Implementation details

Each .cc file one of the subdirectories of src/ is an executable. lib/ contains a library that may be used by all programs. src/category/lib/ contains a library that is used only by programs in the that category. The programs never rely on libraries from programs in other categories.
C++ modules are named .cc, headers are .h. .tcc are also headers, included by the .h, for template implementations.
json.hpp is used to parse JSON, and fmt to parse Python-style format stirngs. They are included in src/external/.
To read the command line argument (and ensure the expected argument are there), lib/args.h provides get_args() and functions like int_arg() that will be called in order.
out_filename_arg() checks if files already exist before continuing, and also creates underlying directories. That process it such that there can be no race conditions when it is done from multiple threads concurrently.
There is a part to access the file system (check if files exist, create directories, etc.) It is the only OS-dependent part, and is implemented for POSIX (Linux, macOS) and for Windows, in lib/filesystem.h.

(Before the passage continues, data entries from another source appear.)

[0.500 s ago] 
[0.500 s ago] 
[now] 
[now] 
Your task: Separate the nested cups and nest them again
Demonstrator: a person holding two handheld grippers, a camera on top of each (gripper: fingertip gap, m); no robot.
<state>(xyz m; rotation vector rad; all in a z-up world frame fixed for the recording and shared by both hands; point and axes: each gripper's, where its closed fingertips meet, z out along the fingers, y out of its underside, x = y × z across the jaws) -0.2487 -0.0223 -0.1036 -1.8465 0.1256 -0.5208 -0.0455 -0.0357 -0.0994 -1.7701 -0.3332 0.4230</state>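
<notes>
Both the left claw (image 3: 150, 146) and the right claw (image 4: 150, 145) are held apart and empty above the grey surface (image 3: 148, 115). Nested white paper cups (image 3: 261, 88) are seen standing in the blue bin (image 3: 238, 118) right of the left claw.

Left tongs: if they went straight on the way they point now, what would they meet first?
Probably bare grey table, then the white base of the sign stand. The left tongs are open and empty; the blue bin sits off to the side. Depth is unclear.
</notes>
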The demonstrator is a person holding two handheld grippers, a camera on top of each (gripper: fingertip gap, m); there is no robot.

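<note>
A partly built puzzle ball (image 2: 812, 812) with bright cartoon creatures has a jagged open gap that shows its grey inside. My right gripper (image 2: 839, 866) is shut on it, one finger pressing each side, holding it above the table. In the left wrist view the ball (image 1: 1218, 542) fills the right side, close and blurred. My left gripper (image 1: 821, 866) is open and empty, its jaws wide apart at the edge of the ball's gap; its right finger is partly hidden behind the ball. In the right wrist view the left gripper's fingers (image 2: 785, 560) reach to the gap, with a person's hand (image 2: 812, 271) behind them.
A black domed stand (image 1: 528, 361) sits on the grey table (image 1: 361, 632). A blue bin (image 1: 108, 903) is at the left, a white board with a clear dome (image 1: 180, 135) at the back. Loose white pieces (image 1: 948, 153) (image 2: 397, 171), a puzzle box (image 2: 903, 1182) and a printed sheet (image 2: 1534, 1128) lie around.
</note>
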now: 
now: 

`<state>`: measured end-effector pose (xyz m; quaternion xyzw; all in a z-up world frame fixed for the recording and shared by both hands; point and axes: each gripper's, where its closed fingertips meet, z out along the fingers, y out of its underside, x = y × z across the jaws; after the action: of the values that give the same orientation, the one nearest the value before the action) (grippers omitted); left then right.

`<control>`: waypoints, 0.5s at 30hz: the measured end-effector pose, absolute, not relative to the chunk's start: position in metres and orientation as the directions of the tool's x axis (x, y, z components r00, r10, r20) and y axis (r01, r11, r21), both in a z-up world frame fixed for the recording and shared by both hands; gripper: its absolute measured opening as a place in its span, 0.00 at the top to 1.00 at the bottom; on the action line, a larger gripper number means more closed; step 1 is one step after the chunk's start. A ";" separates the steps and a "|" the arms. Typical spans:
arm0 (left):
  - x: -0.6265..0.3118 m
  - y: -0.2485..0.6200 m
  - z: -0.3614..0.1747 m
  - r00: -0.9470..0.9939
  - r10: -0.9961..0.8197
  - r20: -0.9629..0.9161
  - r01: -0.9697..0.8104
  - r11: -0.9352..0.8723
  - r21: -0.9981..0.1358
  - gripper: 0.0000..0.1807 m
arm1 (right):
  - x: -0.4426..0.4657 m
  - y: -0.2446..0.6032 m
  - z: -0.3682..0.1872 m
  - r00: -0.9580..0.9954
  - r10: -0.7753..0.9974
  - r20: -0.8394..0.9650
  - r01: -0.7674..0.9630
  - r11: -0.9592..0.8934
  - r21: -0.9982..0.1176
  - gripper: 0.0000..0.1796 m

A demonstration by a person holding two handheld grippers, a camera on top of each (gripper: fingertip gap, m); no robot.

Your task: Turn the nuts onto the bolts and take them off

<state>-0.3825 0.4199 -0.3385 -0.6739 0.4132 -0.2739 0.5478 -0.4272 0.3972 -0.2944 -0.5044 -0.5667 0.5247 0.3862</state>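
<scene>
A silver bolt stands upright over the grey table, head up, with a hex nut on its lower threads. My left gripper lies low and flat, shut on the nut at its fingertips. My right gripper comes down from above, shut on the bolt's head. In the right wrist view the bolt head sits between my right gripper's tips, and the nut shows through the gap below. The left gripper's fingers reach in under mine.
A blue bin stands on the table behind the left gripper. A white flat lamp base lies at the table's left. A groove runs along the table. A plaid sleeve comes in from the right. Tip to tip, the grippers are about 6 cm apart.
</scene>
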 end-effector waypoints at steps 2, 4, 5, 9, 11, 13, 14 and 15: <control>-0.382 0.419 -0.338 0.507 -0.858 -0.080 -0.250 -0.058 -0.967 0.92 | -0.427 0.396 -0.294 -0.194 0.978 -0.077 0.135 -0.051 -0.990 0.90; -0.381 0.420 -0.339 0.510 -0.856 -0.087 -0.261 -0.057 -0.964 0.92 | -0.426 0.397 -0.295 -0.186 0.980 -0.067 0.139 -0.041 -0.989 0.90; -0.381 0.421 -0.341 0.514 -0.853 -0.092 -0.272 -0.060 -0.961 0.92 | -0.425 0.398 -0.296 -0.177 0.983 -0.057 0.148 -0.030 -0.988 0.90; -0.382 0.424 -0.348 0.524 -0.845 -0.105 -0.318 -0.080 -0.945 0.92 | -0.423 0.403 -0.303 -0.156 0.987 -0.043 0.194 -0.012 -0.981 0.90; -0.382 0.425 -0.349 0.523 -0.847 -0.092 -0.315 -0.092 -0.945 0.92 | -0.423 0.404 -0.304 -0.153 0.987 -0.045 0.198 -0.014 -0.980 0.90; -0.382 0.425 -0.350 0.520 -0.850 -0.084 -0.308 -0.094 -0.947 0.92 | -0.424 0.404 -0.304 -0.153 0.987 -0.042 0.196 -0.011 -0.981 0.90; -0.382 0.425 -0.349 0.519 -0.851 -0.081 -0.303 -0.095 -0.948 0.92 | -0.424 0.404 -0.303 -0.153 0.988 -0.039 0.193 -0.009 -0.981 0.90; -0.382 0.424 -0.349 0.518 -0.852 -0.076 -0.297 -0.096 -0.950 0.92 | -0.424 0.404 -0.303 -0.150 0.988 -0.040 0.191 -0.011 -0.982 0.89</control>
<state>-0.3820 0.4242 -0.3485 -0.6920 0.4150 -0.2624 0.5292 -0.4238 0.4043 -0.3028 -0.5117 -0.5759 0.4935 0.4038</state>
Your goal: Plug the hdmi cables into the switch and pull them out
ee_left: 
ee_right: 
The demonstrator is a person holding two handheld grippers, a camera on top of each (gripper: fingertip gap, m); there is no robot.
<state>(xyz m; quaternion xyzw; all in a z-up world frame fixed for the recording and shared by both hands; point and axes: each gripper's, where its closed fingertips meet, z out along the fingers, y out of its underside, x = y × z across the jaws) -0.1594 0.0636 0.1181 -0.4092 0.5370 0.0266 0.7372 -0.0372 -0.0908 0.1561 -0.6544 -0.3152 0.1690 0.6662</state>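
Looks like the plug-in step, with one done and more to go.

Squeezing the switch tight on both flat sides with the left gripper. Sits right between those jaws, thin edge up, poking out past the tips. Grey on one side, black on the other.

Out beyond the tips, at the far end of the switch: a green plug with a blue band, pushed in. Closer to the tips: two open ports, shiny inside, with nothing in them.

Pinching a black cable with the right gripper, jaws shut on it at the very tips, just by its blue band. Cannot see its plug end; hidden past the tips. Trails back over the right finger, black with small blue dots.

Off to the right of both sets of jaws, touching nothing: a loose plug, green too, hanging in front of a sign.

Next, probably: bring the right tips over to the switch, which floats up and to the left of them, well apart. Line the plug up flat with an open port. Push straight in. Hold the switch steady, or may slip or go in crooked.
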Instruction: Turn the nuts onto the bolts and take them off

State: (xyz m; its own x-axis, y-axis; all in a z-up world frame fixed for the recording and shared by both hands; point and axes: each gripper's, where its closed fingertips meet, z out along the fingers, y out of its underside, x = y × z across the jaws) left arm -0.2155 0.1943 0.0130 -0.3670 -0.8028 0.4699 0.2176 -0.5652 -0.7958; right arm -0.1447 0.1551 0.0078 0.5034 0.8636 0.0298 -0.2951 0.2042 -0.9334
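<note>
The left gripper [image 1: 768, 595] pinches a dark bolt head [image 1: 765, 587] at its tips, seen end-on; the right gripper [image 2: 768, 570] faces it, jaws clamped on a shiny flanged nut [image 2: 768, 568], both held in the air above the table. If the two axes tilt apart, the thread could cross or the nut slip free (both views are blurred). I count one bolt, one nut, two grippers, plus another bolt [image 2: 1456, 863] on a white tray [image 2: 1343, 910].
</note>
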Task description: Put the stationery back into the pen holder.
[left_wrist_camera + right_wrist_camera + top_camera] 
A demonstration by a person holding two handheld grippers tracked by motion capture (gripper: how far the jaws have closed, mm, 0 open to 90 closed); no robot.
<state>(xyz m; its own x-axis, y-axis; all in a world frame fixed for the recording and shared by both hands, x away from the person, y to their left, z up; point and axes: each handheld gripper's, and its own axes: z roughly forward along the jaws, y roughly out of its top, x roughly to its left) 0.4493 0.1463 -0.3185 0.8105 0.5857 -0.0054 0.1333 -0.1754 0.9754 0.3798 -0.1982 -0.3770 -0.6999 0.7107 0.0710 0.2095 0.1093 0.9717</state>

lib/common.h contains the definition of the real type used everywhere. It can be changed from double to float. It also defines keycodes (for Enter and Esc, for the viewer GUI), which may need to be changed.
For assertions, Assert() or Assert_crit() (defined in lib/assert.h) are used. Assert_crit is not checked when compiling in release mode, like assert() from <cassert>.
Libraries for the Python scripts are in lib/pylib. They will be copies into every subdirectory for the installed scripts, so that they can be found.
There is a facility lib/pylib/temporary.py for the Python scripts to generate temporary files.
The class reading the dataset parameters is implemented for both C++ (lib/dataset.h) and Python (lib/pylib/dataset.py), and both are kept exactly the same.
The batch process facility lib/pylib/batch.py uses joblib for the parallelization. It uses the threading backend, so that it creates separate threads and not processes. It is important because shared (atomic) variables are used for the progress estimation and other places.